REQUIRED ACTION: Set down each entry as it stands. Skip the pictures.

=-=-=

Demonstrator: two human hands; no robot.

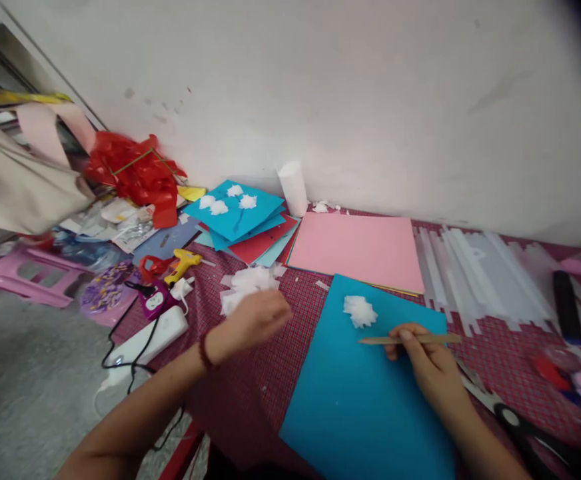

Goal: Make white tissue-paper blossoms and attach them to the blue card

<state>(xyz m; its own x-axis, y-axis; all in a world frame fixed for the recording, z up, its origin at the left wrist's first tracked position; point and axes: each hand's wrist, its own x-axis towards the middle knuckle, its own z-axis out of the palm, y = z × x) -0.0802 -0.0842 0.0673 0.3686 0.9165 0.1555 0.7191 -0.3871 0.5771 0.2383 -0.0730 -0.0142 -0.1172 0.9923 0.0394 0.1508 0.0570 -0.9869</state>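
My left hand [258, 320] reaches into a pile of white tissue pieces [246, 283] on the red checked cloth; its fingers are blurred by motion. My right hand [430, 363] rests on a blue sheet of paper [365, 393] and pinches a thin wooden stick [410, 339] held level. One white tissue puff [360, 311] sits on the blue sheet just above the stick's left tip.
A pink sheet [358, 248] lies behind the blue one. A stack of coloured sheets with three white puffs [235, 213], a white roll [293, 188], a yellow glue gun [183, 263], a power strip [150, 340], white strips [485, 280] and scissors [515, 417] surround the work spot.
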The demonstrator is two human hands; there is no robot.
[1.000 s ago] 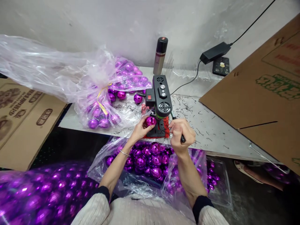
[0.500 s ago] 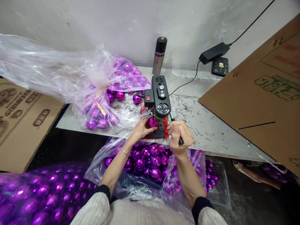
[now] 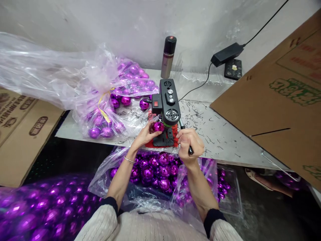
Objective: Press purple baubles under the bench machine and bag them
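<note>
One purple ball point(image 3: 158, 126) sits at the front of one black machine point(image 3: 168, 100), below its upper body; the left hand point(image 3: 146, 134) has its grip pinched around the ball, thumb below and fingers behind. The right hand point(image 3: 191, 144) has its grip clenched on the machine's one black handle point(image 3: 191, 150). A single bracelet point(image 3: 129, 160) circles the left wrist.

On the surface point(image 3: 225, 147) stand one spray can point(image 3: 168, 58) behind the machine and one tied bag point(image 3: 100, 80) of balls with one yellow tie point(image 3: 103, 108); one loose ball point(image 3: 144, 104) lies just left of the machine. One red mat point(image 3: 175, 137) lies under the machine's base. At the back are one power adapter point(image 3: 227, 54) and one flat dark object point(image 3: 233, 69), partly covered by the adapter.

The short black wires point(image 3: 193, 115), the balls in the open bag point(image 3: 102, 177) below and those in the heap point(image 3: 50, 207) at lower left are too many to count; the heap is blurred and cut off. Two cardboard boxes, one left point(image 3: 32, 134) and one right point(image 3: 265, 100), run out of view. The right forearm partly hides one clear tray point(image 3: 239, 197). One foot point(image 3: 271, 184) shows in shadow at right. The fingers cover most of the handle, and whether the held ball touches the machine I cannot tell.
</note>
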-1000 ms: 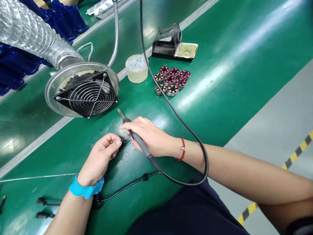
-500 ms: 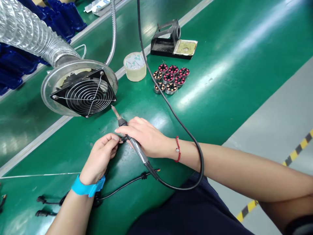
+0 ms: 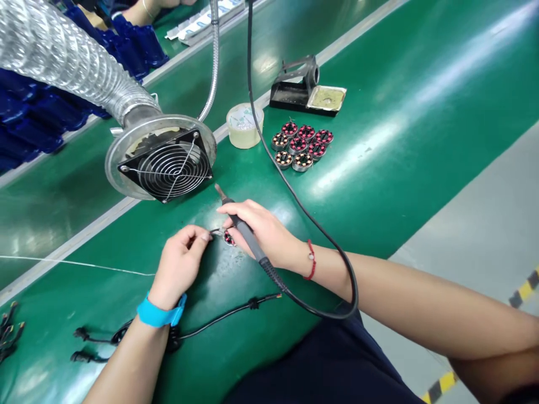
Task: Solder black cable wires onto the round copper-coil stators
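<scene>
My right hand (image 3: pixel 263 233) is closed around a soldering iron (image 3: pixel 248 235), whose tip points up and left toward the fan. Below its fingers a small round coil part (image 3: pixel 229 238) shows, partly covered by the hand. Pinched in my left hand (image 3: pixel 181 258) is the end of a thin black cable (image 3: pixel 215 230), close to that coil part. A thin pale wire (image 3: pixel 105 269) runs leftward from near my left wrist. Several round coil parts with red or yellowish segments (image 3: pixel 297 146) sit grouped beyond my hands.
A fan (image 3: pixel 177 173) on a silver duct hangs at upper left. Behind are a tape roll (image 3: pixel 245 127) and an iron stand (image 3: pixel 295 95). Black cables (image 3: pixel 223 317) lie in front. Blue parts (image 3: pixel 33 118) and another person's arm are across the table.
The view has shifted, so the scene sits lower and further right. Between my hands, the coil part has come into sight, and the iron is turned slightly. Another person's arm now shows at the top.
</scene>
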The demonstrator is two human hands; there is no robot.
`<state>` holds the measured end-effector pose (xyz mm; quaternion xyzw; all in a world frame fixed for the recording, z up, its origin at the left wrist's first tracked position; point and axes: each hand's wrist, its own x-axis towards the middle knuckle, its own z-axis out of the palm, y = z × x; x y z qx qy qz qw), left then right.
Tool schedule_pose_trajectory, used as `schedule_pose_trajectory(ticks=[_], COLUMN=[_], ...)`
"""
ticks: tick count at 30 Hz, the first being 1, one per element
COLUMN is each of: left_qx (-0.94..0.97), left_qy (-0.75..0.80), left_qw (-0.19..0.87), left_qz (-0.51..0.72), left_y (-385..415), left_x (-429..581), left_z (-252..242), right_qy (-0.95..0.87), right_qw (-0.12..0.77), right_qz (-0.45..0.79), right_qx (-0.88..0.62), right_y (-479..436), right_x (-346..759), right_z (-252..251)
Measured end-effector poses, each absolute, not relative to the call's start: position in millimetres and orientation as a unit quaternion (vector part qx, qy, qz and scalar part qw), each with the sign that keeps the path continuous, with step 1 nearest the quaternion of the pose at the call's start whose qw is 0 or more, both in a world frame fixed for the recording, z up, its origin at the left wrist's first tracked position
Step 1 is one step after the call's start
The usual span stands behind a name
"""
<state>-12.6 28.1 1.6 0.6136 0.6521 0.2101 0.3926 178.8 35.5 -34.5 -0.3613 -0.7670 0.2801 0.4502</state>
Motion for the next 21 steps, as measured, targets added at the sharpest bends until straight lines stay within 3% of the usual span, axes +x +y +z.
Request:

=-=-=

ANSWER BOX:
Demonstrator: two human hands; no robot.


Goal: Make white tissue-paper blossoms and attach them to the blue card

<state>(xyz m; its own x-axis, y-axis; all in a world frame fixed for the recording, z up, its origin at the left wrist's first tracked position; point and axes: each hand's wrist, its own x-axis towards the middle knuckle, its own z-axis out of the palm, y = z × x) -0.0802 -0.0842 0.0673 0.3686 0.9165 0.1555 0.7191 -0.3871 0.5771 0.2383 -0.0730 -0.0142 -0.1172 0.9923 0.0394 0.1508 0.0570 -0.9869</state>
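My left hand [258, 320] reaches into a pile of white tissue pieces [246, 283] on the red checked cloth; its fingers are blurred by motion. My right hand [430, 363] rests on a blue sheet of paper [365, 393] and pinches a thin wooden stick [410, 339] held level. One white tissue puff [360, 311] sits on the blue sheet just above the stick's left tip.
A pink sheet [358, 248] lies behind the blue one. A stack of coloured sheets with three white puffs [235, 213], a white roll [293, 188], a yellow glue gun [183, 263], a power strip [150, 340], white strips [485, 280] and scissors [515, 417] surround the work spot.
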The demonstrator is two human hands; there is no robot.
[1.000 s ago] 
[0.500 s ago] 
[now] 
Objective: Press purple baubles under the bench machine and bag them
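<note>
One purple ball point(image 3: 158, 126) sits at the front of one black machine point(image 3: 168, 100), below its upper body; the left hand point(image 3: 146, 134) has its grip pinched around the ball, thumb below and fingers behind. The right hand point(image 3: 191, 144) has its grip clenched on the machine's one black handle point(image 3: 191, 150). A single bracelet point(image 3: 129, 160) circles the left wrist.

On the surface point(image 3: 225, 147) stand one spray can point(image 3: 168, 58) behind the machine and one tied bag point(image 3: 100, 80) of balls with one yellow tie point(image 3: 103, 108); one loose ball point(image 3: 144, 104) lies just left of the machine. One red mat point(image 3: 175, 137) lies under the machine's base. At the back are one power adapter point(image 3: 227, 54) and one flat dark object point(image 3: 233, 69), partly covered by the adapter.

The short black wires point(image 3: 193, 115), the balls in the open bag point(image 3: 102, 177) below and those in the heap point(image 3: 50, 207) at lower left are too many to count; the heap is blurred and cut off. Two cardboard boxes, one left point(image 3: 32, 134) and one right point(image 3: 265, 100), run out of view. The right forearm partly hides one clear tray point(image 3: 239, 197). One foot point(image 3: 271, 184) shows in shadow at right. The fingers cover most of the handle, and whether the held ball touches the machine I cannot tell.
</note>
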-1000 ms: 
-500 ms: 
+0 ms: 
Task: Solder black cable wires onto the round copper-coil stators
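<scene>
My right hand (image 3: pixel 263 233) is closed around a soldering iron (image 3: pixel 248 235), whose tip points up and left toward the fan. Below its fingers a small round coil part (image 3: pixel 229 238) shows, partly covered by the hand. Pinched in my left hand (image 3: pixel 181 258) is the end of a thin black cable (image 3: pixel 215 230), close to that coil part. A thin pale wire (image 3: pixel 105 269) runs leftward from near my left wrist. Several round coil parts with red or yellowish segments (image 3: pixel 297 146) sit grouped beyond my hands.
A fan (image 3: pixel 177 173) on a silver duct hangs at upper left. Behind are a tape roll (image 3: pixel 245 127) and an iron stand (image 3: pixel 295 95). Black cables (image 3: pixel 223 317) lie in front. Blue parts (image 3: pixel 33 118) and another person's arm are across the table.
The view has shifted, so the scene sits lower and further right. Between my hands, the coil part has come into sight, and the iron is turned slightly. Another person's arm now shows at the top.
</scene>
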The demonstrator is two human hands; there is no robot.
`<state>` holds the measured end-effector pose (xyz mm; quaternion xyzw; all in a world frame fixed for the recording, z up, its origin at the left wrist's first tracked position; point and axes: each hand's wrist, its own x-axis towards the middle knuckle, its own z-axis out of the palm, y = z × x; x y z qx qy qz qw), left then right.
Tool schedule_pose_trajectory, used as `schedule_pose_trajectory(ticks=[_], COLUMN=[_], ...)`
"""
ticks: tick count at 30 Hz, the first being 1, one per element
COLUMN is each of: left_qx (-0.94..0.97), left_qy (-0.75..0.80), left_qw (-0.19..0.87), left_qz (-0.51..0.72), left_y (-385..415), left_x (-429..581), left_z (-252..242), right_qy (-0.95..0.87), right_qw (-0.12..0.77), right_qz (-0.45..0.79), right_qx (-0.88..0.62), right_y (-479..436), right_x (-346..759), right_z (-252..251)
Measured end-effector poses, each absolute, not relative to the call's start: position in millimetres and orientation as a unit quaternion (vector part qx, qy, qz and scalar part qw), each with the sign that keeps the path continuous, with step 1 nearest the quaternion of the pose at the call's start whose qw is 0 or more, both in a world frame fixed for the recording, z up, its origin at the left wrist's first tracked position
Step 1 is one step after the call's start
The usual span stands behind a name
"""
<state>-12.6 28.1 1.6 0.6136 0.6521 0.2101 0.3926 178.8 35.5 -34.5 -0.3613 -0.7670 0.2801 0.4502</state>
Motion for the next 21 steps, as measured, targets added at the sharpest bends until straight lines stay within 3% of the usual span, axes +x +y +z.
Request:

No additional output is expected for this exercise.